The incomplete product
The boundary between a service and a material product is increasingly obscured. As material technologies evolve, a physical product can be designed to be more dynamically reconfigurable in order to fit in the diverse and dynamic interactions of actors in their contexts. Dynamic reconfigurability as a concept has been widely used in system design, which enable the system to ‘have the capability to modify their functionalities, adding or removing components and modify interconnections between them’ (Rana, Santambrogio and Sciuto 2007).  With the development of pervasive digital technology, dynamic reconfigurability becomes possible in future products because products could have a ‘reprogrammable nature’. This means products could have new capabilities even after a product or tool has been designed, manufactured and sold (Yoo, Boland and Lyytinen 2012, p.1399).  Thus, products may not need to be ‘finished’ to be transferred to the customer but could be designed such that contexts of use could be incorporated into a modular product design and ‘finished’ through customer resources (e.g. personal data) brought into consumption through digital pervasive technologies.  This ‘incompleteness’, resulting in open and flexible boundaries of products, allows offerings to materialise multiple affordances and dynamically alter their affordances with changing contexts. Products evolve to become platforms for service that could provide increasing returns to scale through standardisation even while they can be deeply and uniquely personalised. For example, the iPhone is fully standardised and enjoys economies of scale yet is able to be fully personalised, because of the boundary between the digital ‘app’ layer and the material ‘phone’ layer.

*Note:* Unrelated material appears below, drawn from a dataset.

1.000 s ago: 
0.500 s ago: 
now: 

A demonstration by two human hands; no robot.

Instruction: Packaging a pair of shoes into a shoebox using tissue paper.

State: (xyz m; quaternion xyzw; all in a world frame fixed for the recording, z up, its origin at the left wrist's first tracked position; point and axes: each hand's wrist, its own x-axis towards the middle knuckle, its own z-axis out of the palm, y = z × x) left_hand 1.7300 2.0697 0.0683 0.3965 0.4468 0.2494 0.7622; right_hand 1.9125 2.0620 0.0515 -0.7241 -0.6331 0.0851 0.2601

New Transaction Boundaries, Economic and Business Models
An economic model is the model of an ecosystem (like a market) that distributes rents (or revenues) either through the pricing mechanism or regulation, according to what the entity (such as a firm) does to stay within the ecosystem. New economic models, often arising from new business models and/or new entrants, redistributes rents within the ecosystem occasionally resulting in the exit of existing entities (disruption). With the blurring of boundaries between material and digital, firm and customer, product and service, there is a need to understand new ways to obtain revenues and the nature of transactions in the future digital service economy. Transaction is defined as ‘mutually agreed-upon transfers with compensation within the task network’ and ‘serves to divide one set of tasks and others’ (Baldwin, 2008, p.156). Baldwin's (2008) conceptualisation of transaction is developed from a ‘systems of production’ perspective.  This perspective enables us to analyse the dependencies between agents (i.e., consumers and producers). The value-creating context, as a unit of analysis for service, jointly co-created by the customer and the producer, creates an interesting challenge for modularity and product/service architecture for new innovaitons. Modularisations create new thin crossing points where transaction costs are low (p.156) and also create opportunities for new boundaries where new transactions, and new business models can be created. 

The above challenges are not merely research/innovation challenges but impact on education and skills as well as since there are increasingly greater overlaps in domain knowledge, particularly between engineering and computer science and current reductionistic curriculum is not helping in developing future engineers/technologists and managers.